Lines from the listing that hold the string "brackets" are what you should return.

◆ GIVEN MATERIAL:
........
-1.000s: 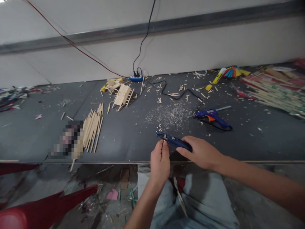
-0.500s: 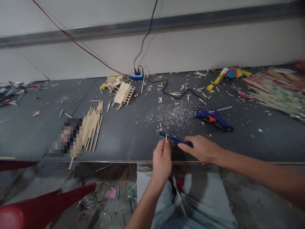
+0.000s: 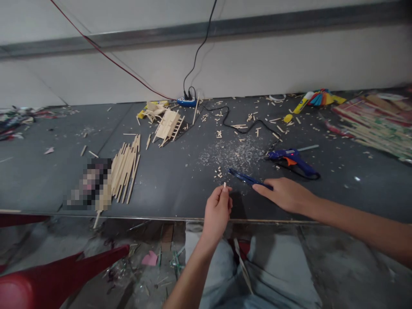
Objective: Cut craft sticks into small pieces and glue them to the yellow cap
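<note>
Near the table's front edge, my left hand [image 3: 217,209] is closed in a pinch round a thin wooden stick [image 3: 225,185], whose pale tip sticks up past the thumb. To its right, my right hand [image 3: 288,195] grips a slim blue hand tool [image 3: 246,177], which looks like a cutter and points left over the table. Its exact kind is hard to make out. A gap separates the tool from the stick. Several short cut stick pieces [image 3: 219,172] lie just beyond my left hand.
A blue glue gun [image 3: 294,161] with an orange trigger lies at right. Small wooden models [image 3: 167,124] stand at the back, near a blue power strip [image 3: 186,101]. Long sticks [image 3: 125,171] are piled at left. A yellow glue tube [image 3: 302,103] and bundled sticks [image 3: 380,128] lie far right.
My right hand has moved the blue tool right and a little away from me, off the stick. My left hand still pinches the stick in nearly the same place.
</note>
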A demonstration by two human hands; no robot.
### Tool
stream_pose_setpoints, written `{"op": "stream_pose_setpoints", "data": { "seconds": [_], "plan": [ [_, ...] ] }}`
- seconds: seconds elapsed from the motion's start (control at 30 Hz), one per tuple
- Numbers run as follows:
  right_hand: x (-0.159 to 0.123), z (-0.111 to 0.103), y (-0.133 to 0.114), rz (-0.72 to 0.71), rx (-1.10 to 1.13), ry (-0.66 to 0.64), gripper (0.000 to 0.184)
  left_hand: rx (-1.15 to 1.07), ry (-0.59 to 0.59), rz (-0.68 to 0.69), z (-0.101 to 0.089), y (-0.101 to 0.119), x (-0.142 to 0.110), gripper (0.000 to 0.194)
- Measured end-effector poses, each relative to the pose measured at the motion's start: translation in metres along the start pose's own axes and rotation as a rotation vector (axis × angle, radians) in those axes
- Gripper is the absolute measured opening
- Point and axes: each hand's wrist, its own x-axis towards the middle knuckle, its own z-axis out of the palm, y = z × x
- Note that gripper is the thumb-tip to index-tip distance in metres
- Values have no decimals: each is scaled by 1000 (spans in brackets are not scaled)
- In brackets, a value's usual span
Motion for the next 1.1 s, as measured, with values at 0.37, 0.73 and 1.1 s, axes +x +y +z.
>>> {"op": "stream_pose_setpoints", "data": {
  "seconds": [0.37, 0.73, 1.1],
  "plan": [
    [-23, -9, -13, -107, 84, 60, 51, 205, -39, 184, -5, 11, -12, 32],
    [-30, -7, -16, -158, 35, 86, 47, 400, -52, 304, -6, 16, -19, 32],
    [-34, -6, -19, -169, 24, 74, 45, 423, -26, 294, -6, 13, -21, 33]
  ]
}}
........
◆ EXERCISE OUTPUT:
- Values have no decimals: each is scaled by 1000 (spans in brackets are not scaled)
- In brackets, a value's usual span

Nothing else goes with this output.